胡老板往里瞅,咂舌道:“看看盏心里,像不像一张刚刚从树上掉下来的树叶,被风一吹,恰好落在了这里头!”
“像!”狗子寻着他视线望过去,连忙点头,诧异道:“这咋做到的?”
“这就是火候啊!你看看这桑叶的脉络,被刻画的如此清晰!真是难得!”胡老板把手电晃了晃,灯光一变,盏心里的树叶就跟着晃了晃,“啧,你瞧瞧这叶脉,里头的纹理都能看得到,哎呦,了不起啊了不起!”
他这话一说,语气都快哭了,“老成,你这都从哪儿搞来的宝贝啊!真是让我大开眼界,我可告诉你,就这样完整的真木叶盏,就是整个潘家园,都没人敢往外拿!”
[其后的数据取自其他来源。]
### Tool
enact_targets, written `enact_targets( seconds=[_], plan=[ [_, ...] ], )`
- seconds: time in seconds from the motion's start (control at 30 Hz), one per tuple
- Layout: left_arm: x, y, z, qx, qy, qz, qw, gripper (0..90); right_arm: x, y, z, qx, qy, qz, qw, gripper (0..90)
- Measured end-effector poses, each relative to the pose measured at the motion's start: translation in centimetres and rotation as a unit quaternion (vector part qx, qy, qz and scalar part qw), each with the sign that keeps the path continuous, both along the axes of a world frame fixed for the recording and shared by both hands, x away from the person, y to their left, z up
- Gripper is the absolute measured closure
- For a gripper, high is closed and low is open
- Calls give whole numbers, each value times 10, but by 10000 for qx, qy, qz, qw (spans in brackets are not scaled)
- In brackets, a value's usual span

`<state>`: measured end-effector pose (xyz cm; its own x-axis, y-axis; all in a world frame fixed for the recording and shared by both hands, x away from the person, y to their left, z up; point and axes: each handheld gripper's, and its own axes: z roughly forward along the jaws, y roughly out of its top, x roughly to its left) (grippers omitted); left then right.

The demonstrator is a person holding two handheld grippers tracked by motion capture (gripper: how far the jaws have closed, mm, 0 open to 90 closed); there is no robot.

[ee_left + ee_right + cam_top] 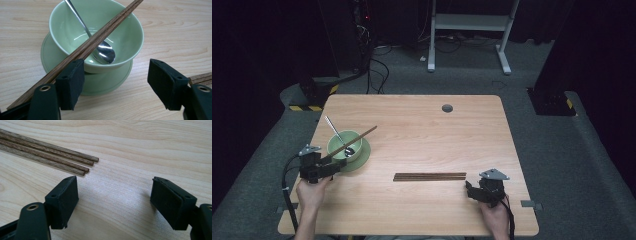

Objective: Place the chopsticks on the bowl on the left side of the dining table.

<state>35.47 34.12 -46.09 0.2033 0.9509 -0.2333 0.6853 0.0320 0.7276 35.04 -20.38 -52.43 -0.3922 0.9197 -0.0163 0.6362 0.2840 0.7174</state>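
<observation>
The left tool (pixel 113 85) stood with its jaws apart just before the green bowl (pixel 125 42) on its saucer (pixel 105 85). A chopstick (pixel 100 37) lay across the bowl's rim over a spoon (pixel 106 52), seemingly brushing the outside of one jaw. The right tool (pixel 113 200), jaws apart and gripping nothing, rested on the counter (pixel 422 125) near the remaining chopsticks (pixel 50 155).
</observation>
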Motion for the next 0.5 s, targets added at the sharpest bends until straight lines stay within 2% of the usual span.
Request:
enact_targets(
  seconds=[0.5],
  plan=[
    [5,9,0,-2,17,111,9999,301,0,0,0,0,1,0,10000,221]
  ],
)
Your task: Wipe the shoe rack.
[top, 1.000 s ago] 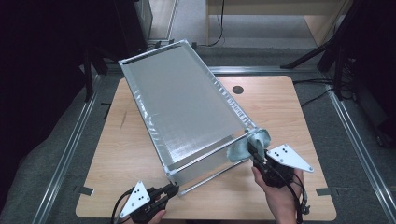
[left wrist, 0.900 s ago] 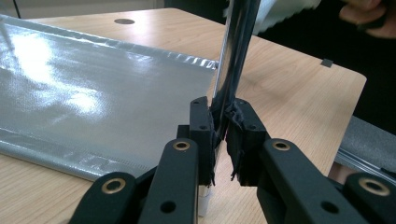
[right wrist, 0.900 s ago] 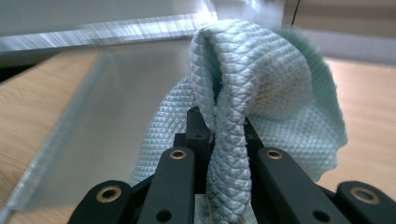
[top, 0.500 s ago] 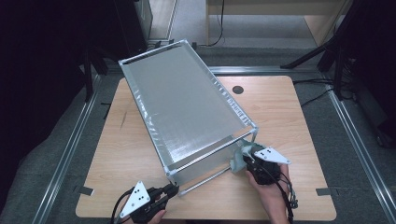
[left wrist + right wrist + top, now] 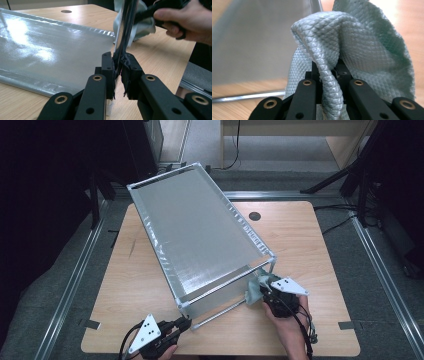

成奎见他评价这么高,也有些诧异,“这难道比刚才那个小香几还值钱?”
“哎哟,那可不!”见成奎和狗子,是完全不懂这里头的门道,胡老板都急了,“古董文玩这一行,可不是什么越大越好越沉越好,反而是像这样匠心独运巧思敏捷,拥有极高智慧的古董,才更有价值!反正我收这些东西,是越小越欢喜!你看看这玩意儿,巴掌大这么一块,却能让人瞧见自然界的神韵,让人领悟到当年瓷器木器陶器的风采,多难得啊!价值连城,价值连城啊!”
成奎和狗子对视了一眼,到这会儿心里忽然松了口气。
两人来之前,还在路上颇有些担心这一趟行程的不确定性,如今眼见胡老板对几样东西爱不释手,想来待会儿估价典当的钱数,应该不会少!
而这会儿胡老板心里头那叫一个天人交战啊。
就光是眼前看到的这三样东西,已经叫他抓耳挠腮了。
他是真想给全收了,奈何成奎昨夜来的时候,讲的是典当!
典当就意味着有朝一日,成奎还会牵来把这些东西都赎回去。
那么,这些东西就不属于他,他只是挣那个利息钱。
可是,这么好的东西,他只收一点利息钱,实在是不甘心哪!
可要是不同意成奎典当,那他转身出去,随随便便找一家,这事儿就能成,说不定,给的价格比他还痛快!
毕竟,这几样东西,实在是成色太好了!
而他也瞬间判断出来了。
这些压根不会在市面上流通的东西,来自成奎的兄弟,那这位兄弟的家境绝对不是盖的,恐怕就是燕京城里那些底蕴深厚的人家了!